HOW TO COMPLETE THIS TASK: Which lines of the data below contain "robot"? Please show them all.

EXTRACTED MATERIAL:
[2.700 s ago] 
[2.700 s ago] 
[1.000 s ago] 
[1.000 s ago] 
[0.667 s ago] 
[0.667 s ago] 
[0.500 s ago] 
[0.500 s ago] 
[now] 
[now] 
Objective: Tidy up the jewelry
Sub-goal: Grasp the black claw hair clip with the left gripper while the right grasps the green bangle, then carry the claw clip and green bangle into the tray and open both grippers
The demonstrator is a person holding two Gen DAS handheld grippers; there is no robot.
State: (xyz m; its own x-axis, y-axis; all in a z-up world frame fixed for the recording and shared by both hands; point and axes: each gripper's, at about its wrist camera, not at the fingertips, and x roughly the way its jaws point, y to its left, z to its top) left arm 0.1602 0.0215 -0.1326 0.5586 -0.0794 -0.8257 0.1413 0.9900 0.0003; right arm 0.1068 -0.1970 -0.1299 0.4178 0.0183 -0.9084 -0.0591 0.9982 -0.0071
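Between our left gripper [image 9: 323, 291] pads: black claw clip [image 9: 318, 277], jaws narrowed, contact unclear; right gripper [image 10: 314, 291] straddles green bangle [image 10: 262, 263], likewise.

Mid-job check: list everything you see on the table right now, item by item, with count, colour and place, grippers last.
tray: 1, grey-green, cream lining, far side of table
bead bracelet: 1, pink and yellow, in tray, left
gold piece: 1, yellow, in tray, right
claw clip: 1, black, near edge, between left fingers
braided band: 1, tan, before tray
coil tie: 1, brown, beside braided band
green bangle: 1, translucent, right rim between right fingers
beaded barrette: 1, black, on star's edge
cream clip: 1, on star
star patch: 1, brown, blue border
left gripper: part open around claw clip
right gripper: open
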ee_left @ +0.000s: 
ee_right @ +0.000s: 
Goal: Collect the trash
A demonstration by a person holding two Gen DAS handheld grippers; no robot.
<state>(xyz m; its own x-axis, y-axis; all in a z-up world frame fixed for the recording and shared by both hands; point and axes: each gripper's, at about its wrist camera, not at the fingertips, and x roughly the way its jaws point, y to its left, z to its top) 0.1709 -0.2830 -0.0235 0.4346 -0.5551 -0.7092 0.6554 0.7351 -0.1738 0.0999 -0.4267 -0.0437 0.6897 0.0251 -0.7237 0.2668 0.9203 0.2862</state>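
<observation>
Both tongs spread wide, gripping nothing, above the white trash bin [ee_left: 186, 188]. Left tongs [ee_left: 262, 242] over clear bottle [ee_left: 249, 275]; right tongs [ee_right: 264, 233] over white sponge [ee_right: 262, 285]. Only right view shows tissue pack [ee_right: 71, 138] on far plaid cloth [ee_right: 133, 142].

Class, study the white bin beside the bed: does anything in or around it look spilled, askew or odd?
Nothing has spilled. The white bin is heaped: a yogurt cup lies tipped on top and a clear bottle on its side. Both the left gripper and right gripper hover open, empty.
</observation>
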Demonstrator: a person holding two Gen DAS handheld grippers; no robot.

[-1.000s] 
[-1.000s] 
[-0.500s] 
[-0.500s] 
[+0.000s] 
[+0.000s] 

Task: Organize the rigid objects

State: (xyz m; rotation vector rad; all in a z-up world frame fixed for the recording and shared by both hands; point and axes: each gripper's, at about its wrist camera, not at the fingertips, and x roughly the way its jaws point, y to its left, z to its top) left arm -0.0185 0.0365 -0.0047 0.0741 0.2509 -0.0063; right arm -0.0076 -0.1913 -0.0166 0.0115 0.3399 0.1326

TASK RESULT:
The demonstrator is a person holding two Gen DAS handheld grippers; there is no robot.
A demonstration by a person holding two Gen DAS handheld grippers; no robot.
Demonstrator: a person holding two Gen DAS handheld grippers; no robot.

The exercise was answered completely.